Extracted data entries
□ □ □

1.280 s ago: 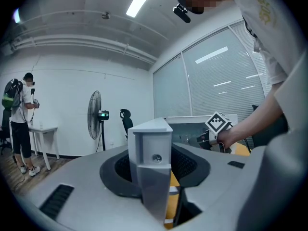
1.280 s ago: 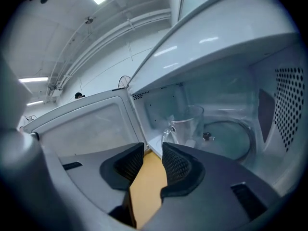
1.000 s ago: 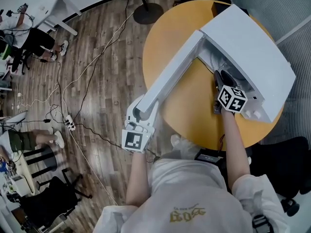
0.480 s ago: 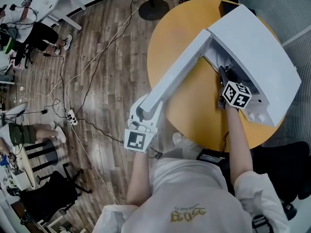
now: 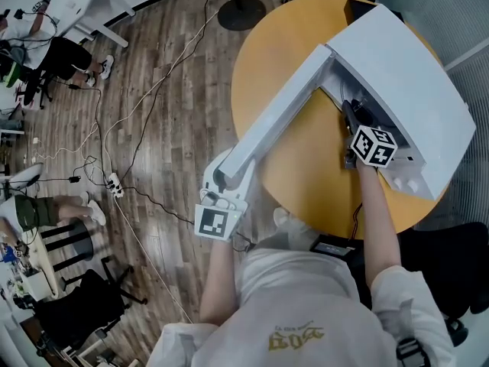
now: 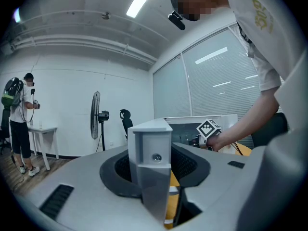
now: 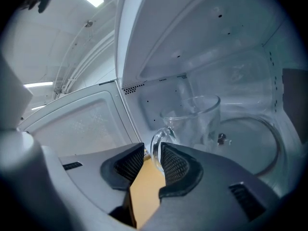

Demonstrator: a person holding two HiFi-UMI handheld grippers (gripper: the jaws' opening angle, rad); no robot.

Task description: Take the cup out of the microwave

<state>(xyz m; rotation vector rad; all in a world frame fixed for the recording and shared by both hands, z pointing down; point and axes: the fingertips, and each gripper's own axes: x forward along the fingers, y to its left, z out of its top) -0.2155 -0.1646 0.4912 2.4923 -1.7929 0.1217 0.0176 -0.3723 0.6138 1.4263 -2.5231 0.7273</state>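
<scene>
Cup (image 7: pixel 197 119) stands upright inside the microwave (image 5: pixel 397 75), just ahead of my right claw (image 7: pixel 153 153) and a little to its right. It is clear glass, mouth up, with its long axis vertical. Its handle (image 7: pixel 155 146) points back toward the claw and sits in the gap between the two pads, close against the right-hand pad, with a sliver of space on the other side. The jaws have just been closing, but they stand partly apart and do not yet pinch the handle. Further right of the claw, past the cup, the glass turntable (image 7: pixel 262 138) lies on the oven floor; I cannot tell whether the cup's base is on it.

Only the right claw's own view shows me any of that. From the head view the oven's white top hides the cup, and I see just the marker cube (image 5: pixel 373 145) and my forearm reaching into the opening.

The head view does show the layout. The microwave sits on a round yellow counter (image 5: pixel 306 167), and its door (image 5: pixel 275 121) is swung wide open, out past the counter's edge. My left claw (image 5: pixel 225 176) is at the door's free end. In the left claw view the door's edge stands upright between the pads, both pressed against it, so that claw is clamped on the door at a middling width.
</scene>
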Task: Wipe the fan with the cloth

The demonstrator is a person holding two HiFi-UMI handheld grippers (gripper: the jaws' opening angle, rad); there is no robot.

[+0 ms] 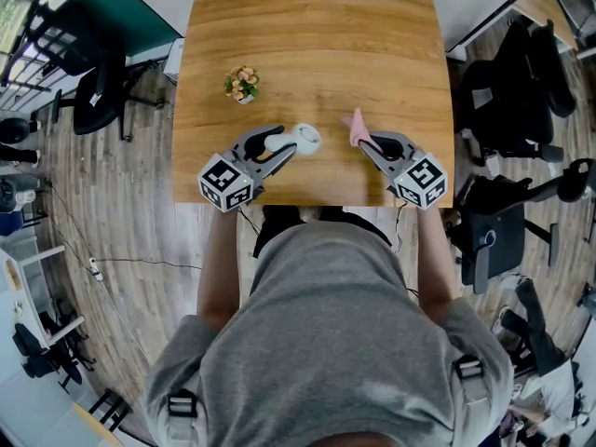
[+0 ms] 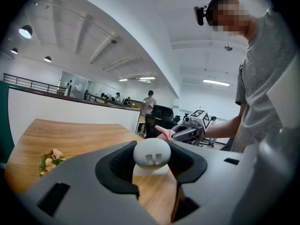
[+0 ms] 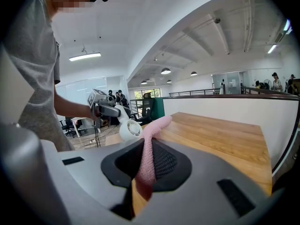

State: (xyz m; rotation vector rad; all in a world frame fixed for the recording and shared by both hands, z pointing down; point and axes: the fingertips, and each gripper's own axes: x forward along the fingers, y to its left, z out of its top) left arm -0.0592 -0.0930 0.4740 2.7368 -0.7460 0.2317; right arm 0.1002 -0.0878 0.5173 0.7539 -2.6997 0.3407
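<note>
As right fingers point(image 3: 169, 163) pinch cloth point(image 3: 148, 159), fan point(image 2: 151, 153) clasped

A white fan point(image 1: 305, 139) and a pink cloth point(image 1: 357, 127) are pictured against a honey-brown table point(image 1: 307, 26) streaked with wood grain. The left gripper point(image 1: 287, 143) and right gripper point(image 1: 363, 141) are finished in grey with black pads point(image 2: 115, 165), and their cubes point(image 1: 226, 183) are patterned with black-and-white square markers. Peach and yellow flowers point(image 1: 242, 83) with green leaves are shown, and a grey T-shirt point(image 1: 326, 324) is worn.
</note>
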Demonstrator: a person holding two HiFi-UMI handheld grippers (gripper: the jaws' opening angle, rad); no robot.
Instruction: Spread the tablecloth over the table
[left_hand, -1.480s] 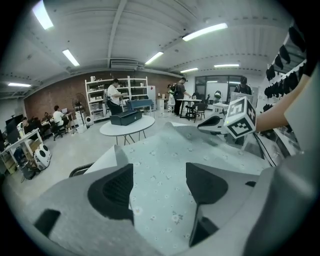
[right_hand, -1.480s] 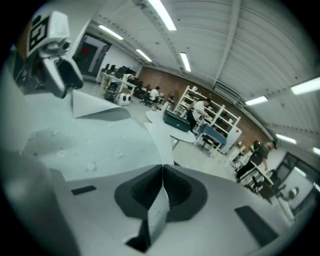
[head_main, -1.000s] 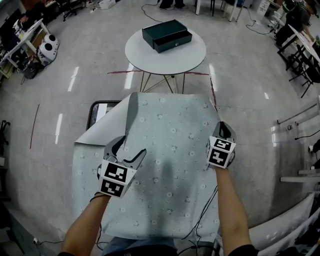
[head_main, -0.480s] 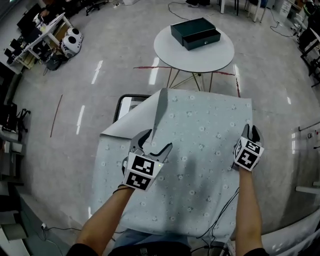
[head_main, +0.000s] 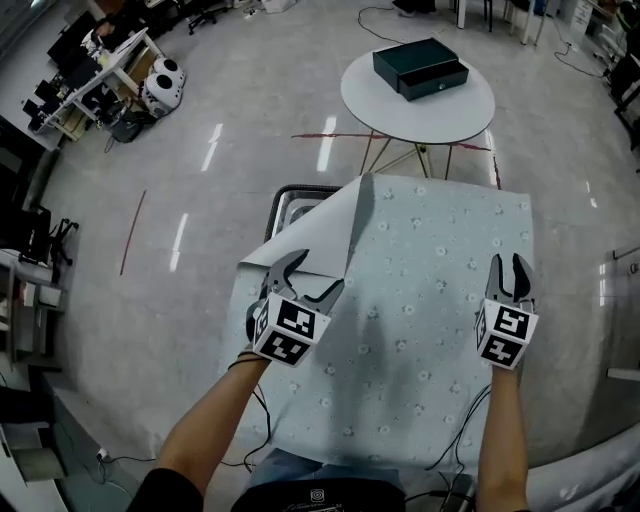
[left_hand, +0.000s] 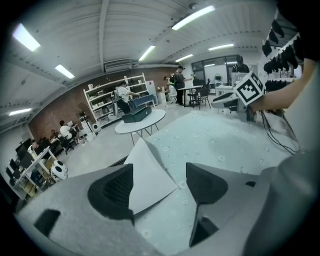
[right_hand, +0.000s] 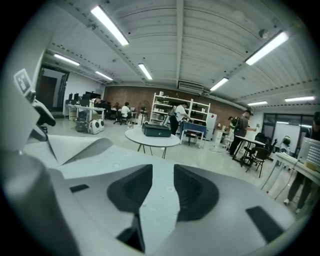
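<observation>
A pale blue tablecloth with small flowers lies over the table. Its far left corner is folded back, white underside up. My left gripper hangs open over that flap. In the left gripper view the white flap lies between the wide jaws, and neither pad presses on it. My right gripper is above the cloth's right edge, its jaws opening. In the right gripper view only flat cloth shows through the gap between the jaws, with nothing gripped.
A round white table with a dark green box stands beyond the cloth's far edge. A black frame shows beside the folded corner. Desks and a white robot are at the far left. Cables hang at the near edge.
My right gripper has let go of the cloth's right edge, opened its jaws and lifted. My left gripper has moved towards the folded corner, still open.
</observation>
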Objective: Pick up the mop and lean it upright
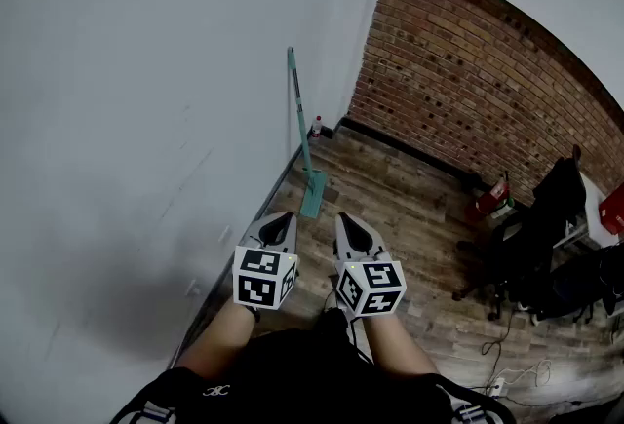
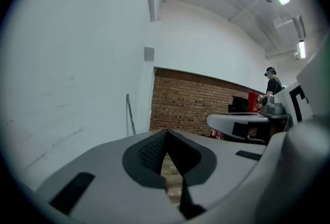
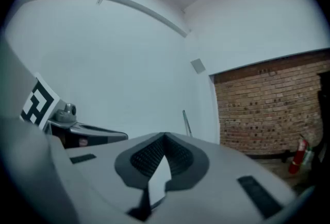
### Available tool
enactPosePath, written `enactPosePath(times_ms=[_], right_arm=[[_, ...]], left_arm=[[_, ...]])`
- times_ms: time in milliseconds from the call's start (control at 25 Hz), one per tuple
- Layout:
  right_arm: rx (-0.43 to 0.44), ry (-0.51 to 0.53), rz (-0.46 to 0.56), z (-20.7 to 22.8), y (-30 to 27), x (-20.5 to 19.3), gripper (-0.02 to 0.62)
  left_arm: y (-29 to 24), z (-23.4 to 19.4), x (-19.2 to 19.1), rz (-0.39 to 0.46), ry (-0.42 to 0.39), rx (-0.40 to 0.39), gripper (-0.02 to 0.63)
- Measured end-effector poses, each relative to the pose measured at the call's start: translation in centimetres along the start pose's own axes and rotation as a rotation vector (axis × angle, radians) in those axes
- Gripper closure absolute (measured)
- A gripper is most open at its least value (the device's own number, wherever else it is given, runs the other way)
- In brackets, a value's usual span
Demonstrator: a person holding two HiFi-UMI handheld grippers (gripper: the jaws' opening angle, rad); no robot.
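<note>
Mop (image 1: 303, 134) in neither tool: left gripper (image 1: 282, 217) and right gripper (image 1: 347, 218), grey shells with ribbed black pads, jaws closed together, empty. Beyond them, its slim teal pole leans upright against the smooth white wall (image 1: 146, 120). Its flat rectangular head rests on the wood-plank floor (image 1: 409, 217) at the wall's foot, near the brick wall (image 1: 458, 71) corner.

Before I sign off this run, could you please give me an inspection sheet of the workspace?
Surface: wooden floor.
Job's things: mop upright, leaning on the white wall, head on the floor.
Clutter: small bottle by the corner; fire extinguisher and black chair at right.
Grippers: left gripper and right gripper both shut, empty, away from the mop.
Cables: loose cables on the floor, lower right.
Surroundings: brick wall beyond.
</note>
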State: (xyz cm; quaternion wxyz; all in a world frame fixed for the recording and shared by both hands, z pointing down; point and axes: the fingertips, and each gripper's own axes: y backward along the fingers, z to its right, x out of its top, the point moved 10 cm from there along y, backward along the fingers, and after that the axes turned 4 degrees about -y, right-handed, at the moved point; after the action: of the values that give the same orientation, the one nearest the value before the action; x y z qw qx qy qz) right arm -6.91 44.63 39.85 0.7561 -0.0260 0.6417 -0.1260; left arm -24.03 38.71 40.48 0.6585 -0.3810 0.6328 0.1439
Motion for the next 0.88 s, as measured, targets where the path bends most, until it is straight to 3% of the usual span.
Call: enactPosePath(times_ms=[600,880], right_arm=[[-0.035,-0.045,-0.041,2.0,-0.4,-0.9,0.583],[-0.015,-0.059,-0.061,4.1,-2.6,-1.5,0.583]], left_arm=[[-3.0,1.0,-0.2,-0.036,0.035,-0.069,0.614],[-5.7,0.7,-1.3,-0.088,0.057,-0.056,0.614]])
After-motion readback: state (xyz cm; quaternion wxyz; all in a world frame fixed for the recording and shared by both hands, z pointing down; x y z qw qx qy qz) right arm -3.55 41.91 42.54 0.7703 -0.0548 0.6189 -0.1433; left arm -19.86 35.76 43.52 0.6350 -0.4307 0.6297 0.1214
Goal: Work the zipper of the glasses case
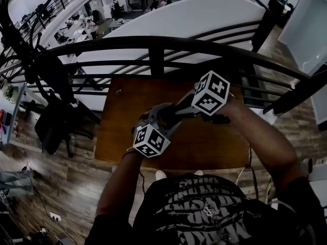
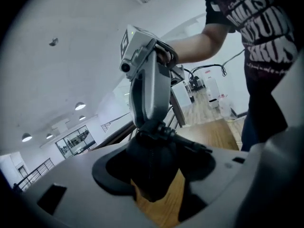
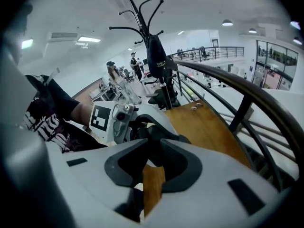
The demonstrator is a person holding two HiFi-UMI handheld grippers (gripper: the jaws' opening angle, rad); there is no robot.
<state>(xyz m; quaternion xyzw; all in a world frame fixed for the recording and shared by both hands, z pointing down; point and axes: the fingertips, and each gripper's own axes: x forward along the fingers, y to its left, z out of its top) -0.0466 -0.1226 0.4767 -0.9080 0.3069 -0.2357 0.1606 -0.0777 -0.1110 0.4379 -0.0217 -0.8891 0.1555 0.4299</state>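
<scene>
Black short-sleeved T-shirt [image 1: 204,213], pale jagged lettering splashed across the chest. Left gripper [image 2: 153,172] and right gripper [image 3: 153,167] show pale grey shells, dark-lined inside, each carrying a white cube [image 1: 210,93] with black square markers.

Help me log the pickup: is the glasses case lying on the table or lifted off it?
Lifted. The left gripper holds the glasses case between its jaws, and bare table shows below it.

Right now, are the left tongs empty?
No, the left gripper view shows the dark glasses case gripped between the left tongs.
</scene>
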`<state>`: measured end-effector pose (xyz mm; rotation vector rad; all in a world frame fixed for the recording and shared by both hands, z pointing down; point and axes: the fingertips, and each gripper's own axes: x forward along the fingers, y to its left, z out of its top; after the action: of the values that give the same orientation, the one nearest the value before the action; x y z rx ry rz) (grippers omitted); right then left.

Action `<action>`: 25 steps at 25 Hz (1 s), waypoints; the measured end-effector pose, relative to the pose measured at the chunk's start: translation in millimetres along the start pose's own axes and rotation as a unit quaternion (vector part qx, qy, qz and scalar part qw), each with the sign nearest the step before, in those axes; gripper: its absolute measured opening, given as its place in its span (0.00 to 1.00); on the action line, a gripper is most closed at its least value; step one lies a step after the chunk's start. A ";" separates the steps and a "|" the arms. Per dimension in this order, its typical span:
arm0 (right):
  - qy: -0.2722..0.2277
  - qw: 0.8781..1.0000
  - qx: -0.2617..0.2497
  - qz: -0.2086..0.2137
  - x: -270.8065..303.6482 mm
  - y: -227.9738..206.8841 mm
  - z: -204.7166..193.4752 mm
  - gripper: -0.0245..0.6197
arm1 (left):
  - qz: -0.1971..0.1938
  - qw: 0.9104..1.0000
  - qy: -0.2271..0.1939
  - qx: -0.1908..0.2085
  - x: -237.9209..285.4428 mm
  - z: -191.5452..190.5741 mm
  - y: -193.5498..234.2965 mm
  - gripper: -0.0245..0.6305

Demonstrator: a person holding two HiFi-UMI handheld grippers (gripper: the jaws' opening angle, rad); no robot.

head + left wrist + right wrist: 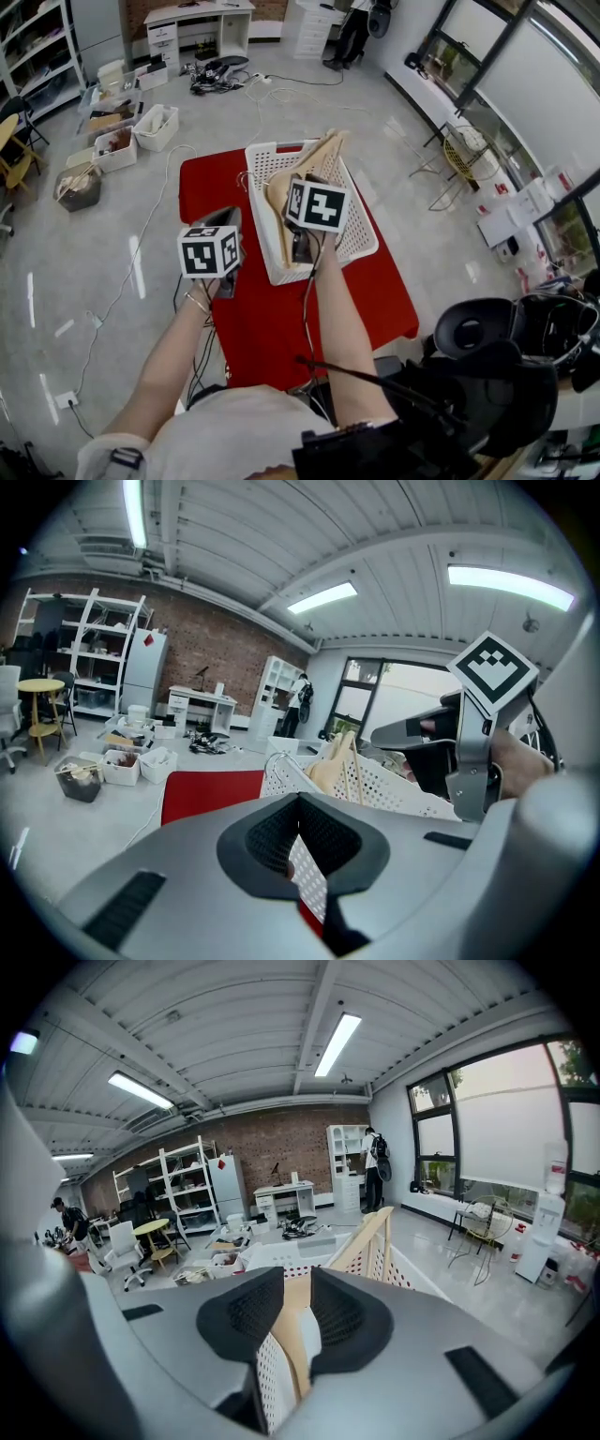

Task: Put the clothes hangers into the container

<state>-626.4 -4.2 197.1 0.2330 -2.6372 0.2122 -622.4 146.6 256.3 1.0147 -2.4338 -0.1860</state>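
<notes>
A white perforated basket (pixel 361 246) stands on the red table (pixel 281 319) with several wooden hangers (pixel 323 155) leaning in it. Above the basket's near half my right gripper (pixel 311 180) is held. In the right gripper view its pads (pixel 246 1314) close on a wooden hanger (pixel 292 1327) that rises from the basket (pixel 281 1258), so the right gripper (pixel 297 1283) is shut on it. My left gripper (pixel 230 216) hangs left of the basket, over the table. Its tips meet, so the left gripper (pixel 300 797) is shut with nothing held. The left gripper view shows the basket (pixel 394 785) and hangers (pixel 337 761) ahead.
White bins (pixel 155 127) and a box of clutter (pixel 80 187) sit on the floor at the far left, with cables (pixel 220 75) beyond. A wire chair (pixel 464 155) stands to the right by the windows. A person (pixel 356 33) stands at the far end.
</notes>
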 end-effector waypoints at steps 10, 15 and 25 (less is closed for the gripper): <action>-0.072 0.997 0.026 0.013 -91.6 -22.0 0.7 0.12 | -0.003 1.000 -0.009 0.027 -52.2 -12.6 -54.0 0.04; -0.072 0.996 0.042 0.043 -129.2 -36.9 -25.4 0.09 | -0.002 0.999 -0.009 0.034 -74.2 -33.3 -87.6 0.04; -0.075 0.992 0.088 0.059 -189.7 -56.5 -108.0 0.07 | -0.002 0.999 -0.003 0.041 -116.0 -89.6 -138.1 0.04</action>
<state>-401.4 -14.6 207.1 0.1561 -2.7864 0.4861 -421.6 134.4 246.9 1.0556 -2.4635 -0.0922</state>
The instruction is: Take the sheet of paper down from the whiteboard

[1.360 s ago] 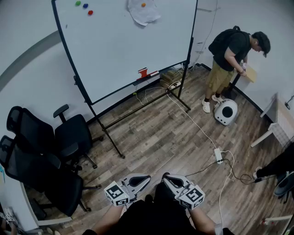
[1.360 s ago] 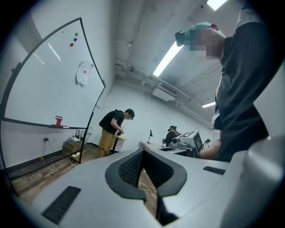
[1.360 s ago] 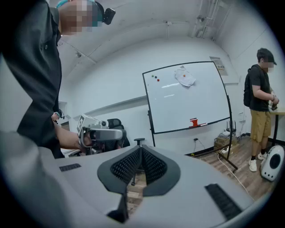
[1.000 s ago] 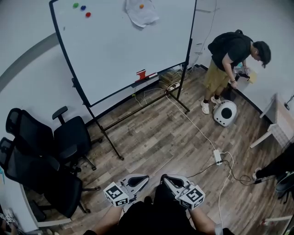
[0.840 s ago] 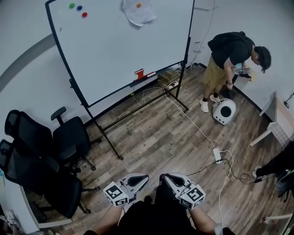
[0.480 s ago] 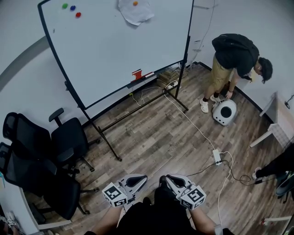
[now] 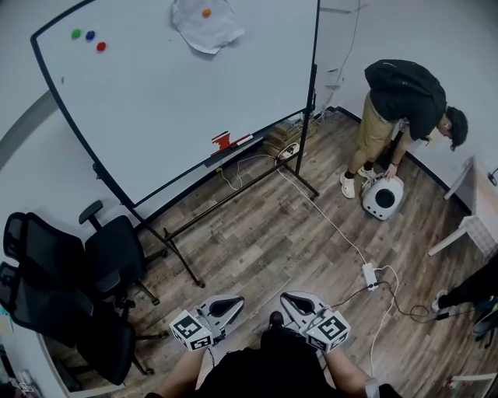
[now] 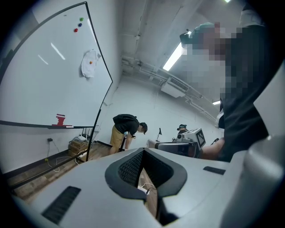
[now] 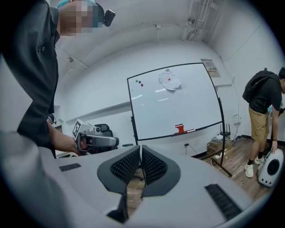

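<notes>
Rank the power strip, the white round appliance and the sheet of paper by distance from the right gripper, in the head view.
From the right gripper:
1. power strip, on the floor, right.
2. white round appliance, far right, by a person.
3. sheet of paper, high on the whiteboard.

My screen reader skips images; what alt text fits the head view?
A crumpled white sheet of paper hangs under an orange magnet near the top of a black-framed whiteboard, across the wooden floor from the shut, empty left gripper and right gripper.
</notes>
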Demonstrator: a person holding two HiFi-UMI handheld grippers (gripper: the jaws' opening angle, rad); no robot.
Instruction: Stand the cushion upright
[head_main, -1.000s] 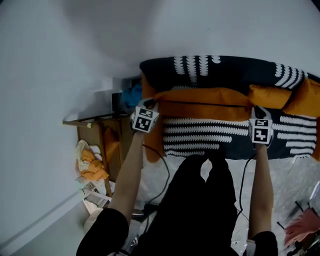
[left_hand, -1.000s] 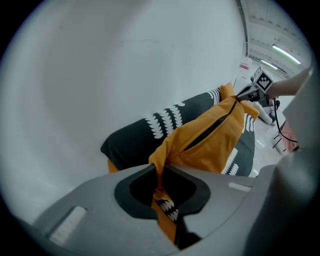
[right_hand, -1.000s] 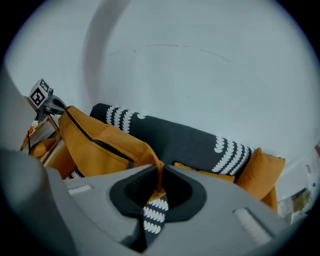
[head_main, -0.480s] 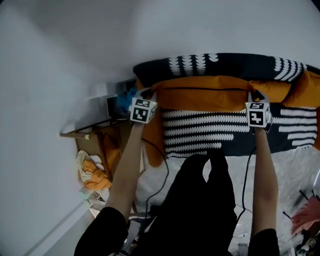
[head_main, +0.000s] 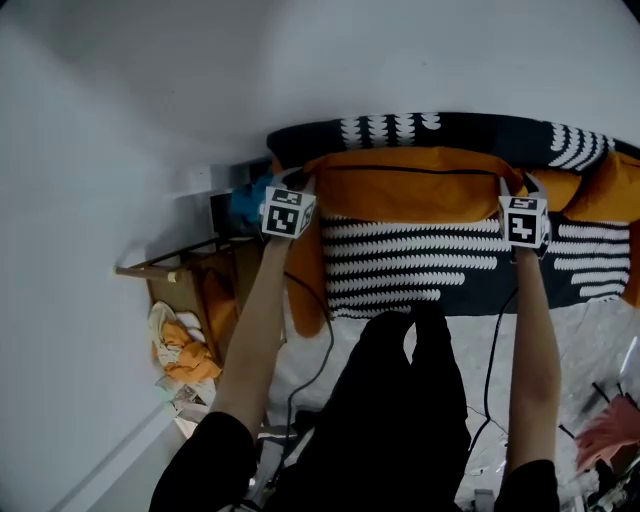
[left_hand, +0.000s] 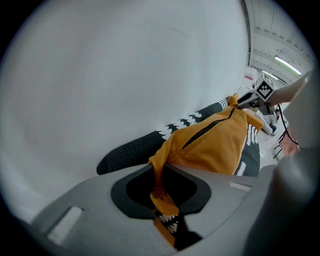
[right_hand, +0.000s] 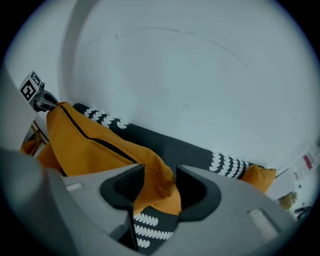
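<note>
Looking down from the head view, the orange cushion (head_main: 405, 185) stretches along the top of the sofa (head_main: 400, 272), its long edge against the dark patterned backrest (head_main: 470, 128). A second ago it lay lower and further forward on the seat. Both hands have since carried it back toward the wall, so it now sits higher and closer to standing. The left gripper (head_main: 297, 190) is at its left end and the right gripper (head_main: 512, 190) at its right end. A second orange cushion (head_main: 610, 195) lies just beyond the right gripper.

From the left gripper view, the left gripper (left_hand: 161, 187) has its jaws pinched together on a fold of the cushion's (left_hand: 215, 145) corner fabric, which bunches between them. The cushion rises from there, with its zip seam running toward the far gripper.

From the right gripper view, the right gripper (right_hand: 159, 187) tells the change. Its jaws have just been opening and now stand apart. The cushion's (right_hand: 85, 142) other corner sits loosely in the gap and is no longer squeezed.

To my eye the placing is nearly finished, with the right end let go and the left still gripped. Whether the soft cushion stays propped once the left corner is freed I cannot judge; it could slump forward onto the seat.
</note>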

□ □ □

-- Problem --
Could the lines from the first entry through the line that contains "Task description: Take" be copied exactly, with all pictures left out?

-- Answer --
1.280 s ago: 
1.280 s ago: 
1.000 s ago: 
0.480 s ago: 
now: 
now: 
now: 

Demonstrator: a person holding two HiFi-UMI handheld grippers (gripper: the jaws' opening angle, rad); no robot.

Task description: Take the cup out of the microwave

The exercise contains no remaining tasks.